> _Task prompt_
Once you find the line with "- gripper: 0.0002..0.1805" in the data that follows, repeat it and every line after it exactly, through the line with "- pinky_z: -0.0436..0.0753".
┏━━
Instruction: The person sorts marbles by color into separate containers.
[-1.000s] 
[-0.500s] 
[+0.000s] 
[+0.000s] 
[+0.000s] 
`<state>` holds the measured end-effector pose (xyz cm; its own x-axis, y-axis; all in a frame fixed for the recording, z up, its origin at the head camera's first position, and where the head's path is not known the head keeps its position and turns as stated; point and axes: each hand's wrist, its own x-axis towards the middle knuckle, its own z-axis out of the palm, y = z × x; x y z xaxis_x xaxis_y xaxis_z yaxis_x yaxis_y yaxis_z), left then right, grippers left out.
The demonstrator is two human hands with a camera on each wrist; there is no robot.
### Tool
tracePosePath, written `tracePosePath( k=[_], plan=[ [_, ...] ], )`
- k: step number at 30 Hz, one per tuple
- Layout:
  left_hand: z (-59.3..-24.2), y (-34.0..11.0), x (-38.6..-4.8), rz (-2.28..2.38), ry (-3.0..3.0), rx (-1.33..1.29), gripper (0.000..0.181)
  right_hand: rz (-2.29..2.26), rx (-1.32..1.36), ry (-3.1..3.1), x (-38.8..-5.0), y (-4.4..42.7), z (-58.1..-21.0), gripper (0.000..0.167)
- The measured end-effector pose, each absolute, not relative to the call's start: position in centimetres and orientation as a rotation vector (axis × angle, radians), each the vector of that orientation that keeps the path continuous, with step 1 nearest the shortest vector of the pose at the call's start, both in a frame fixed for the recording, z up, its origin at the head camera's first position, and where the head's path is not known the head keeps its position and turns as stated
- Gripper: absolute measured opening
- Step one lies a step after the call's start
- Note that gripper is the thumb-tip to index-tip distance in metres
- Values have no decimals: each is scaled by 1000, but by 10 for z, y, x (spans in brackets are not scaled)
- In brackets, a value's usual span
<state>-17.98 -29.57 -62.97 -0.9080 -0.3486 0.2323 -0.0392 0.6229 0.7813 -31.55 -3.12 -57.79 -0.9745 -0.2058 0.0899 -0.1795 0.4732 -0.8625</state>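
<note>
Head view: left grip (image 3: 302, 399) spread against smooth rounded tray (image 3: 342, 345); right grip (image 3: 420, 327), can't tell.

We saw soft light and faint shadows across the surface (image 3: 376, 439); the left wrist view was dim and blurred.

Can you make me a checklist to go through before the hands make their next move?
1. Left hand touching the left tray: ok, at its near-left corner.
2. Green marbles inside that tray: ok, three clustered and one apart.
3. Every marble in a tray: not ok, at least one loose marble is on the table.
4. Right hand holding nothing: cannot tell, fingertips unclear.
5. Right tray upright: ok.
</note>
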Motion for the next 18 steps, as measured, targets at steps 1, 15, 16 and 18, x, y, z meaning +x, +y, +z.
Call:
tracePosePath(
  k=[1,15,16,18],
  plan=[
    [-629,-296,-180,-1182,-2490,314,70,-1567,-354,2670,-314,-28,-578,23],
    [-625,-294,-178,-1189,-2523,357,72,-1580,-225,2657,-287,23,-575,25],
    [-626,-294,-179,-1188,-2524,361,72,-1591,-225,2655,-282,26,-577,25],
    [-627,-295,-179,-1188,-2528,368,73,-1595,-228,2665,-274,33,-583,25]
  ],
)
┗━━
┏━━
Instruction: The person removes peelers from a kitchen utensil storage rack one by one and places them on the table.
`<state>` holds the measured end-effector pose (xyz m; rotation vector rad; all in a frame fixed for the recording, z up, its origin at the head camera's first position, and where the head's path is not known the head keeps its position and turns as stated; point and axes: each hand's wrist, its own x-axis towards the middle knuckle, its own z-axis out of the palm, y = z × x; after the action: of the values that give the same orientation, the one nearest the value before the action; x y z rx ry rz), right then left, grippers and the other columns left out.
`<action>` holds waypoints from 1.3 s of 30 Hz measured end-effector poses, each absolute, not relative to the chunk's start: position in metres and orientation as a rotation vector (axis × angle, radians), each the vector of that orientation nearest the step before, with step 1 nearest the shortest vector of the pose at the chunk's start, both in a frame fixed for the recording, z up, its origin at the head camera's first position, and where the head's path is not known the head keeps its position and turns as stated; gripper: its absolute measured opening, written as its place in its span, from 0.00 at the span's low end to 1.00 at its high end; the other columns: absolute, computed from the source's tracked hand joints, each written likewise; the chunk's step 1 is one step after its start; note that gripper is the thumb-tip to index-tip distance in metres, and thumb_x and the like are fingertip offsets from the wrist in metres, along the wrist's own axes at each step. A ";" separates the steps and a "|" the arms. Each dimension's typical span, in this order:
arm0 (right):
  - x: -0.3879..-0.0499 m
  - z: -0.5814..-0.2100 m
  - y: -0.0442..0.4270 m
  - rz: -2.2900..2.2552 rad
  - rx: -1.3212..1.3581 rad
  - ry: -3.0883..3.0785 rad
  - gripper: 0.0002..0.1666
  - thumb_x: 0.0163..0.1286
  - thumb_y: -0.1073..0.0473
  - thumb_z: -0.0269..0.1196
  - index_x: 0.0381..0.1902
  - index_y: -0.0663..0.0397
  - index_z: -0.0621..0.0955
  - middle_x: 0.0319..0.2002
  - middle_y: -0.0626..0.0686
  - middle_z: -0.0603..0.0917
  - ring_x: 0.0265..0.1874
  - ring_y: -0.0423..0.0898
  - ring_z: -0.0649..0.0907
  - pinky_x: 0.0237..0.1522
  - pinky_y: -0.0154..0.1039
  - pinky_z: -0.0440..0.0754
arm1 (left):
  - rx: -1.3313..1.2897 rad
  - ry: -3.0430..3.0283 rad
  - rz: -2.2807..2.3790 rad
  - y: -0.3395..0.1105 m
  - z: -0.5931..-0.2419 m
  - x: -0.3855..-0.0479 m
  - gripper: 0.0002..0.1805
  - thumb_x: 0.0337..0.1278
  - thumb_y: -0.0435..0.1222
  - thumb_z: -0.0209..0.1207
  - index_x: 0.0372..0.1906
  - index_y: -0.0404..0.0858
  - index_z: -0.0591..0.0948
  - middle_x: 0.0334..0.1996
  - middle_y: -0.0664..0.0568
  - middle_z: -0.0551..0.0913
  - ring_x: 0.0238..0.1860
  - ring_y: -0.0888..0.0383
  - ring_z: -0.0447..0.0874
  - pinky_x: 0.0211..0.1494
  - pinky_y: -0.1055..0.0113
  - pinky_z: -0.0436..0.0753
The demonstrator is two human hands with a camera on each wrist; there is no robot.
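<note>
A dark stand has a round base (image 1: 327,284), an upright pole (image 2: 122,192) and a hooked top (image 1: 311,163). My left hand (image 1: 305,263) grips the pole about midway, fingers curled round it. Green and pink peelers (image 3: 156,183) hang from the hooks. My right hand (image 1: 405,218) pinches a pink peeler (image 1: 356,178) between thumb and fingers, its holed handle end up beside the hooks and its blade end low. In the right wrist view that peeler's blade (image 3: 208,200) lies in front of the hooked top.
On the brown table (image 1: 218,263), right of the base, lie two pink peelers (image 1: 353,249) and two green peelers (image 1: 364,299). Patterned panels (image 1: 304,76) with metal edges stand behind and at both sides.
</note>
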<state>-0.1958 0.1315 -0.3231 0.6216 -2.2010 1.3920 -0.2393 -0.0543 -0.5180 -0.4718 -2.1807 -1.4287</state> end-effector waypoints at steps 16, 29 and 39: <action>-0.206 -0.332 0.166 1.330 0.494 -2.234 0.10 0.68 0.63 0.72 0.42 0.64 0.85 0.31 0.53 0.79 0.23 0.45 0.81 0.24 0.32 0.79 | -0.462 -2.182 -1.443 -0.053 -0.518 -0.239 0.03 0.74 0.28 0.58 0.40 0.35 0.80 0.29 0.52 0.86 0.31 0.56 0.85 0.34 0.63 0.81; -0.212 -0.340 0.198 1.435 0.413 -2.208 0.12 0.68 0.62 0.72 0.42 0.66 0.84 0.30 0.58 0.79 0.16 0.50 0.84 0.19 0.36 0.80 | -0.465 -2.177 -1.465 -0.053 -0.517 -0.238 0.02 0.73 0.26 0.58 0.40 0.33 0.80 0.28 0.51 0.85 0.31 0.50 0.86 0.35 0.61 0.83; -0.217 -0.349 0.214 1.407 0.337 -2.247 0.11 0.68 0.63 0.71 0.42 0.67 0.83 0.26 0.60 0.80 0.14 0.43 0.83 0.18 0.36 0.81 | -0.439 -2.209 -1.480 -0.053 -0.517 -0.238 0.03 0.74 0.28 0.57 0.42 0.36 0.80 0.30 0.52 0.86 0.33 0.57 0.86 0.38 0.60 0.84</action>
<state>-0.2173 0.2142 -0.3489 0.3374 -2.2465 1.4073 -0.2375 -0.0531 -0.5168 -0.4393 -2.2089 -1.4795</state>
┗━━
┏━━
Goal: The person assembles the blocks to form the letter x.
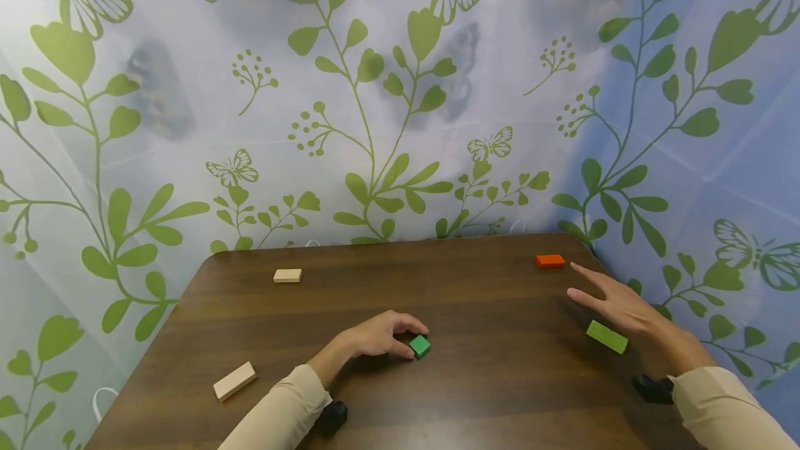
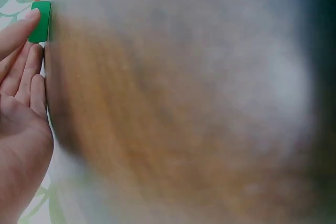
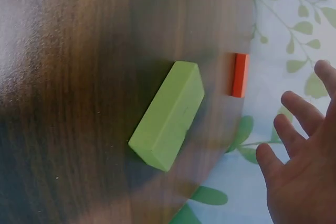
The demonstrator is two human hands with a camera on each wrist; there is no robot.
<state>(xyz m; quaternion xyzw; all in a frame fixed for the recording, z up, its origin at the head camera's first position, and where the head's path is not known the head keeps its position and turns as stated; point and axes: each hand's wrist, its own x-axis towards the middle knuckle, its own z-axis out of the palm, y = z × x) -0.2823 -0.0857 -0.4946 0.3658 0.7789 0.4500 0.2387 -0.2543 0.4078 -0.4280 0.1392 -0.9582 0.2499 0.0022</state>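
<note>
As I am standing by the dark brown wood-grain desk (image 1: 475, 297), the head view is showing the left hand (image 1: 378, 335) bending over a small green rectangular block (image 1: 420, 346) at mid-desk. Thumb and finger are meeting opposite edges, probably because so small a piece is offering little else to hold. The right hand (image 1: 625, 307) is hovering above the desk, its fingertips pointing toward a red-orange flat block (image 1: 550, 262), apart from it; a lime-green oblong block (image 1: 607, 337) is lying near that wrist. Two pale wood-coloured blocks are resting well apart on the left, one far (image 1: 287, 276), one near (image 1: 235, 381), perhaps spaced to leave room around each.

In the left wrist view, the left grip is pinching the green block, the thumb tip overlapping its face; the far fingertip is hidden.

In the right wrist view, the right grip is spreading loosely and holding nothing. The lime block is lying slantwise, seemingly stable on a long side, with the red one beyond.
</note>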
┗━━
> _Completed task_
  - gripper: 0.0002..0.1805
  - thumb_x: 0.0337..0.1278
  - thumb_y: -0.0435..0.1222
  - thumb_z: -0.0209..0.1207
  - index_x: 0.0372..0.1906
  - index_y: -0.0404..0.0858
  - index_z: -0.0591..0.0948
  - middle_x: 0.0334..0.1996
  - middle_y: -0.0664..0.0568
  - middle_z: -0.0551..0.0913
  - ring_x: 0.0238..0.1860
  - ring_y: -0.0888..0.0383
  - ring_z: -0.0447..0.0874
  - pinky_x: 0.0211..0.1494
  - pinky_y: -0.1055..0.0113
  - pinky_z: -0.0436..0.0753

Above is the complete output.